HazelnutLatte_88@reddit
I’ve not done it, but I would give anything to go inside my nan and grandads house again. I always drive past it anyway. I know if it ever goes up for sale again me or my sister would snap it up 🩵
a-liquid-sky@reddit
I don't want to. To be honest I find it a bit upsetting even now going back to my dad's house as it's so different from the home I grew up in (he now has several lodgers and the house is crammed with stuff and tatty).
jppambo@reddit (OP)
I can totally understand this.... Honestly don't know how I would feel.
whodunnit20@reddit
I have driven past one of our previous houses a few times, it’s weird imagining I lived there. I was born and raised in London but sadly haven’t been back to look at the houses as not been in that area. I have looked at Google maps and it’s all changed.

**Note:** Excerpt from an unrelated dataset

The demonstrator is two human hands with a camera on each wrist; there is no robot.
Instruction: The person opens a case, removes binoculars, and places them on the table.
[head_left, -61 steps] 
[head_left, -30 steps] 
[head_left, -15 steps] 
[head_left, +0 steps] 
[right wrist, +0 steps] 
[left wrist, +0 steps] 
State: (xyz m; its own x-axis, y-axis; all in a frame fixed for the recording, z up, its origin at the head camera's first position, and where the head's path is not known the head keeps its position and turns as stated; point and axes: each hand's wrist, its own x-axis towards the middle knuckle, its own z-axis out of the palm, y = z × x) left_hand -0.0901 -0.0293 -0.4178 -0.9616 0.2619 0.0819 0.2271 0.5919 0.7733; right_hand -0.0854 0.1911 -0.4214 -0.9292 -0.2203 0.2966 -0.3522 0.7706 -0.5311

The house we live in now, our previous house to it is round the corner in our village so see it loads. I love the house we live in now so don’t miss any previous ones, I miss being a child and growing up in London but don’t miss the houses really just the life.
DirkwasaMerc@reddit
We are moving back into a house we moved out of in 2009. It’s odd. But cheap rent. 👍
jppambo@reddit (OP)
Ah that must be nice! Wonder if you will put everything back where you had it originally or if you will move things round?
DameKumquat@reddit
I've gone past a fair few - my main childhood home, they cut out the top two panels of the front door and put glass bull's-eyes in, instead. Hideous.
Others look unchanged, or have been blown up like the one in Kuwait, and been replaced by something totally different.
winkywoo75@reddit
I ended up by chance visting my grandparents old house it was heartbreaking they were so house proud and it was an absolutely filthy tip .
Aela_Nox@reddit
I haven’t done this but we had a lady who lived in my house from the 60s to the early 90s (she was the owner before our previous owners) come by with some family a couple of summers ago, we’ve done a lot of work to it and she was really pleased with how it all looked!
I’d love to see my childhood house (lived there til I was 10) and especially my grandma’s old house again if I could, she passed away 18 years ago and I have so many good memories there
No-Department-4561@reddit
The past is a foreign country, they do things differently there…
when_music_hits@reddit
My social worker thought it a good idea to revisit the places I'd existed through and photograph them so that I could put them in a scrapbook. Didn't work, the scrapbook went in the bin and the memories live on. Nice one Cheryl!
travelingwhilestupid@reddit
lol, loved this.
NarrowOwl4151@reddit
I have. It was a little odd, knowing where all the rooms were and some fittings were the same. But lots had also changed. I wasn't really attached to the place, so I didn't really feel much about it.